**What the task requires**: Among the lines below, restate word for word only those from the line with "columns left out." through the line with "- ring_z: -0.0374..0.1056", with both end lines kept.

**Collected data**:
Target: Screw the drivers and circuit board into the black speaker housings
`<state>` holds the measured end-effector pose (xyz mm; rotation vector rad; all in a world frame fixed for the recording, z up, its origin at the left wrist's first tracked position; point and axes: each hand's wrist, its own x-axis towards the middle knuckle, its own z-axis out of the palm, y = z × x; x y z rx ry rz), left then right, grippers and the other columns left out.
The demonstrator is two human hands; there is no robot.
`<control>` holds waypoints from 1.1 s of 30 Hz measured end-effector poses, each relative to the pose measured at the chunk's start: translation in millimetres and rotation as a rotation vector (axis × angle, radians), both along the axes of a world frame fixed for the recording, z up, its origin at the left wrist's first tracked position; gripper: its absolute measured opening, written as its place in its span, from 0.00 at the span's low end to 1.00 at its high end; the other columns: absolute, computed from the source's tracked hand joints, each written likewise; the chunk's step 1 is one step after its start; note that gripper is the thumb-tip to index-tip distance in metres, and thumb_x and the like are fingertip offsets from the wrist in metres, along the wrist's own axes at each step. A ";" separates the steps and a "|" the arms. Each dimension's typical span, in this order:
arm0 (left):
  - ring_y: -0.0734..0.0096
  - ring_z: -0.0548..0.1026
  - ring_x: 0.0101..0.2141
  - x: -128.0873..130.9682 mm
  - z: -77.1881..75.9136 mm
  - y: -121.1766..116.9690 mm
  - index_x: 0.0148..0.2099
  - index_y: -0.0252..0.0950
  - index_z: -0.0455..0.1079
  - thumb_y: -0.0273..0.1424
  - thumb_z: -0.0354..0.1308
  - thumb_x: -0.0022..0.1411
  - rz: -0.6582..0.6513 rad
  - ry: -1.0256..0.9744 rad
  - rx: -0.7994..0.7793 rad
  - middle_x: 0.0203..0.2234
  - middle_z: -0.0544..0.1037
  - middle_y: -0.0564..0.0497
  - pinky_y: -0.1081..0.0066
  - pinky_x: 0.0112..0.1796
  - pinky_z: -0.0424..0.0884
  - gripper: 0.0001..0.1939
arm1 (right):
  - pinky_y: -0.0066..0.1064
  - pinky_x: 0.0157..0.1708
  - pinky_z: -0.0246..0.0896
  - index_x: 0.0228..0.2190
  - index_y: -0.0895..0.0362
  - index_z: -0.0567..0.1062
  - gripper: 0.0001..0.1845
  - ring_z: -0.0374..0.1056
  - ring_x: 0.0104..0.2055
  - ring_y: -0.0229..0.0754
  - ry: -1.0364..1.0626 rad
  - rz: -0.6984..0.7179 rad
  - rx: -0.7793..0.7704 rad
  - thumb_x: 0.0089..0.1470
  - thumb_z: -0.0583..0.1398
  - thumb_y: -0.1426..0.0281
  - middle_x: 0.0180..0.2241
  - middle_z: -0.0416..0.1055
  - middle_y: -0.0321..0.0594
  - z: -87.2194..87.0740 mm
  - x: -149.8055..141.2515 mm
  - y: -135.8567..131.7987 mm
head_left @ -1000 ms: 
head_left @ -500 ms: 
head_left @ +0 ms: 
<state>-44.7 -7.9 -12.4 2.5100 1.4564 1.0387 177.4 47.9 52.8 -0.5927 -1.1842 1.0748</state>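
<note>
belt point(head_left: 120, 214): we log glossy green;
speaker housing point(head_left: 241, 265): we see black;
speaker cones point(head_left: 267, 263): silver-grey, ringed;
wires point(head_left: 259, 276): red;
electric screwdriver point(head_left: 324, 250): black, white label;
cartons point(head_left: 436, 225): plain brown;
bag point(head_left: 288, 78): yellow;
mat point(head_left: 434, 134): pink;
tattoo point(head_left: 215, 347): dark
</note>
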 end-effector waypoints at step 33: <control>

**Output below**:
`<state>` holds the measured end-effector pose (xyz mm; rotation vector rad; all in a world frame fixed for the recording, z up, its origin at the left wrist's first tracked position; point and axes: each hand's wrist, its own x-axis towards the middle knuckle, its own z-axis out of the palm, y = z × x; x y z rx ry rz), left then right, grippers and the other columns left out.
The demonstrator is two human hands; there is no robot.
`<control>` holds waypoints from 1.1 s of 30 Hz measured end-effector poses, each relative to the pose measured at the chunk's start: translation in millimetres and rotation as a rotation vector (axis × angle, radians), both along the axes of a world frame fixed for the recording, z up, its origin at the left wrist's first tracked position; gripper: its absolute measured opening, written as its place in its span, from 0.00 at the span's low end to 1.00 at its high end; the other columns: absolute, computed from the source's tracked hand joints, each written likewise; the chunk's step 1 is one step after its start; note that gripper is the thumb-tip to index-tip distance in metres, and thumb_x and the like are fingertip offsets from the wrist in metres, along the wrist's own axes at each step. A ";" separates the steps and a "|" the arms. Each dimension's typical span, in this order:
arm0 (left):
  - ring_y: -0.0734..0.0096
  - ring_z: -0.0548..0.1026
  - ring_x: 0.0101..0.2141
  - x: -128.0873..130.9682 mm
  - z: -77.1881..75.9136 mm
  - y: -121.1766..116.9690 mm
  - index_x: 0.0148..0.2099
  - index_y: -0.0252..0.0950
  - index_z: -0.0455..0.1079
  - thumb_y: -0.0273..0.1424
  - thumb_z: -0.0354..0.1308
  - thumb_x: -0.0022..0.1411
  - rz: -0.6582..0.6513 rad
  - ry: -1.0256..0.9744 rad
  - rx: -0.7994..0.7793 rad
  - middle_x: 0.0203..0.2234
  - middle_z: -0.0544..0.1037
  - middle_y: -0.0564..0.0497
  - pinky_y: -0.1081..0.0066
  - pinky_x: 0.0112..0.1796
  - pinky_z: -0.0424..0.0884
  - gripper: 0.0001..0.1939
arm1 (right):
  - pinky_y: -0.0066..0.1064
  - pinky_x: 0.0157..0.1708
  - pinky_z: -0.0246..0.0896
  - index_x: 0.0228..0.2190
  - index_y: -0.0895..0.0362
  - index_z: -0.0567..0.1062
  - gripper: 0.0001..0.1845
  - ring_z: -0.0374..0.1056

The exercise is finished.